There are two extremes along the dimension of trust I am considering here. Those extremes are only trusting locals vs. locals are morons. I think people tend to fall toward one extreme or another, but they are not consistently at either end. Rather it varies topic to topic. The former extreme is driven by belief that only locals understand the circumstances whereas the latter is driven by knowing locals too well to know their flaws. Both reasoning are obviously faulty when at the extreme.

I see this thinking often in my profession, investment management. Some people are biased against a local firm managing their money preferring at least someone "smart" enough to be in Dallas or Chicago if not New York. Other people take the opposite approach and are very fearful of anyone from New York City! because "they will", of course, rob you blind.
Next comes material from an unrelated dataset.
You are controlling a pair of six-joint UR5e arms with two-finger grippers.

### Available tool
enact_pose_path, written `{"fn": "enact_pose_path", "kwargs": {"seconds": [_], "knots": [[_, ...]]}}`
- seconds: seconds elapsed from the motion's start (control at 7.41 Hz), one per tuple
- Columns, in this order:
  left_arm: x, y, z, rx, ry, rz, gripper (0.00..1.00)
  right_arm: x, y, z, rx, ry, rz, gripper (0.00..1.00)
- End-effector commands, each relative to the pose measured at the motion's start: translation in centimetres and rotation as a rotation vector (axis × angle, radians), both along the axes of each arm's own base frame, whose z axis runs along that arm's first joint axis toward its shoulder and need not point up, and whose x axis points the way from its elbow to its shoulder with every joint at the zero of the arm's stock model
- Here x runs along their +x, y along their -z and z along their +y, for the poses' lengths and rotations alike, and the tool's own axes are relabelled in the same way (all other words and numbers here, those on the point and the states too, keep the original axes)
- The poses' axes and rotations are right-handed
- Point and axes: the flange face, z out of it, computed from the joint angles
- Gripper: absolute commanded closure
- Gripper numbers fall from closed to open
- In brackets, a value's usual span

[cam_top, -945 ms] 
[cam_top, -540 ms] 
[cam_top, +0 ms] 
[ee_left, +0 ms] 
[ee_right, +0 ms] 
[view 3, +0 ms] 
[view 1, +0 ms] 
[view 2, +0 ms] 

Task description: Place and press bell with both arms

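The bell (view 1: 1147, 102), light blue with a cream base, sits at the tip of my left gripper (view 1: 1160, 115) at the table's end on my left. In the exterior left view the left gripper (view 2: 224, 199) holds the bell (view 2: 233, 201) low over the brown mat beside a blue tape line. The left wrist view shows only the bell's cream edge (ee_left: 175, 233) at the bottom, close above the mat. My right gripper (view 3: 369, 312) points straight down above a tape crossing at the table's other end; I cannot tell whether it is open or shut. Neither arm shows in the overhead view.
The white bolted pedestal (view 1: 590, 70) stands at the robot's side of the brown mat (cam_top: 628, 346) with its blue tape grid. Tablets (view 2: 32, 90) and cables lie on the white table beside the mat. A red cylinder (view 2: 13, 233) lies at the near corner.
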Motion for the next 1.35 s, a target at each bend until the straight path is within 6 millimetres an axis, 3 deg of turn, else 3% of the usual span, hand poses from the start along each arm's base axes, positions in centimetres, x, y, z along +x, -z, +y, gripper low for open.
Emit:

Related (perhaps a bonus knowledge point): Margins of accepted error--how one's biases influence the margin of error one allows for cohorts who match versus cohorts who oppose one's views. Most ideas are bad ideas--impractical, plagued by substantially bad facts, and suffering from poor reasoning. Yet I think we cut our ideological brethren a lot of slack while being harshly critical of our opponents. We do something similar in business. If I trust locals, I give them a wider berth (and perhaps more financial leniency) than I do outsiders. If I think locals are fools, the hurdles I make them clear leave both of us poorer.

There are many ways we inconsistently apply margins of accepted error. Recognition and mitigation of these requires constant vigilance.

Keep thinking . . .

*There was a recent Freakonomics podcast on IDK. I thought it was good, not great. I hope the space they devote in their new book is a little more fulfilling.